======== MATERIALS PROVIDED

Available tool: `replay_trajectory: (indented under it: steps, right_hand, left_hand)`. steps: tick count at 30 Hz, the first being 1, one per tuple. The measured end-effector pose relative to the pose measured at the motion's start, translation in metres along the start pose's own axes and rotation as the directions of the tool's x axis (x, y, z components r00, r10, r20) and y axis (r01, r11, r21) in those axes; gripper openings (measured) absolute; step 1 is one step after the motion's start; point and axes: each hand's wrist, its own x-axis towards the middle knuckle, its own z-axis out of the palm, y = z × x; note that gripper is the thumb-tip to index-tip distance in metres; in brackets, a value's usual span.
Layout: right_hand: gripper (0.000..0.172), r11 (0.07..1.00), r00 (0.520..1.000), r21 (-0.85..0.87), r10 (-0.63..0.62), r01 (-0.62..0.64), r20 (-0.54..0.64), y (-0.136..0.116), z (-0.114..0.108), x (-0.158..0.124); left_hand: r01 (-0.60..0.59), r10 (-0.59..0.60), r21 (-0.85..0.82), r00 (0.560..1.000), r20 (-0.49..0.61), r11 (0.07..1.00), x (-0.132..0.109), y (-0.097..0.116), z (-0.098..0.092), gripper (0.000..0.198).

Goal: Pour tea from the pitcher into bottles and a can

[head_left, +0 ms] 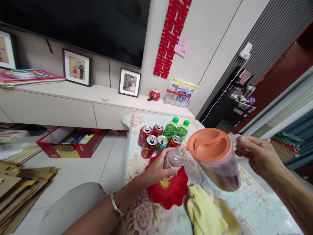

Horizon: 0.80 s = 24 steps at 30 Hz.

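My left hand [158, 168] is wrapped round a small clear plastic bottle [175, 160] with no cap, which stands on a red scalloped mat [171, 192]. My right hand [255, 156] grips the handle of a clear pitcher with an orange lid [210, 145]. The pitcher is tilted toward the bottle's mouth and holds dark liquid [225, 179] in its lower part. Just behind the bottle stand several red and green drink cans [149, 146] and two green-capped bottles [176, 129].
A yellow cloth [205, 210] lies on the floral tablecloth [139, 215] in front of the pitcher. To the left are a red cardboard box [69, 143] on the tiled floor and flattened cartons [22, 186]. A low white cabinet [73, 107] with framed photos stands behind.
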Motion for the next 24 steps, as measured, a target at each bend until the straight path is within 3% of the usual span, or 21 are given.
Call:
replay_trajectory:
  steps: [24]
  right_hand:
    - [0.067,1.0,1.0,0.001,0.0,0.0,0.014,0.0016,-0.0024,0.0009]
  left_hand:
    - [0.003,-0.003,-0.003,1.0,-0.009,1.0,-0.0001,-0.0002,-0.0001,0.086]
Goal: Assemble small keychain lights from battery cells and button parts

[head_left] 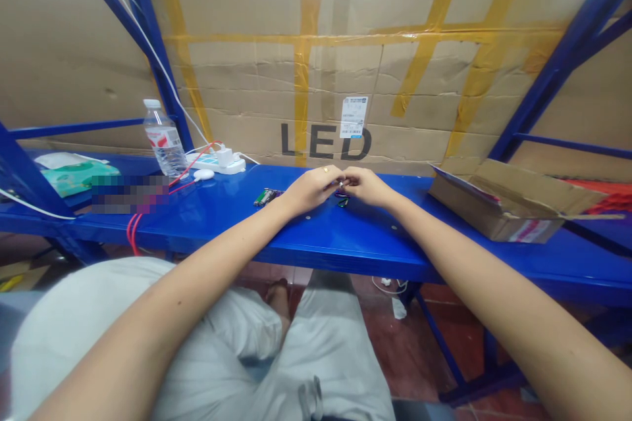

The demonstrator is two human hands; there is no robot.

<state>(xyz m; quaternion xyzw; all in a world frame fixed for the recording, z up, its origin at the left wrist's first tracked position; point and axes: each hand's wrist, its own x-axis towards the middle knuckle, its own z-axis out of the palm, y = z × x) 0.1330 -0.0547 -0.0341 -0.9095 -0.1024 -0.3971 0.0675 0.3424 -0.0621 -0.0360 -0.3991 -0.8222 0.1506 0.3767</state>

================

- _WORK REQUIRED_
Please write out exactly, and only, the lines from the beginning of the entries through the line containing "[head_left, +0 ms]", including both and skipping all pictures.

- _ANSWER TO THIS PROBLEM_
Available tool: `replay_trajectory: (indented under it: steps, right_hand, left_hand)`. steps: tick count at 30 Hz, the first being 1, one per tuple. The measured end-effector pose relative to the pose measured at the motion's start, translation in metres along the start pose's own axes and rotation as the directions of the tool's x axis (x, y, z components r00, r10, r20) and y axis (r01, r11, r21) in those axes; gripper openings (measured) absolute; step 1 is one step after the motion's start; point and axes: each hand's wrist, its own x-axis towards the middle knuckle, its own z-axis out of the palm, y = z × x; note that gripper is the thumb-tip to index-tip distance in metres; in brackets, a value's usual span.
Layout: right_hand: gripper (0.000..0.172), r11 (0.07..1.00), r00 (0.520..1.000), r21 (-0.85..0.87), r10 (-0.63..0.62), r01 (-0.62..0.64), r20 (-0.54..0.64), y (-0.136..0.116), z (-0.114..0.108), x (-0.158..0.124); left_hand: r01 (-0.60..0.59), r10 (-0.59..0.60), r21 (-0.85..0.82), r00 (0.560..1.000), r20 (-0.49..0.61), r11 (0.07..1.00), x (-0.132..0.109), y (-0.097..0.116), z (-0.098..0.092), gripper (0.000..0.198).

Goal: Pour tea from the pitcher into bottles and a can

[head_left, +0 ms] 

This answer is now complete.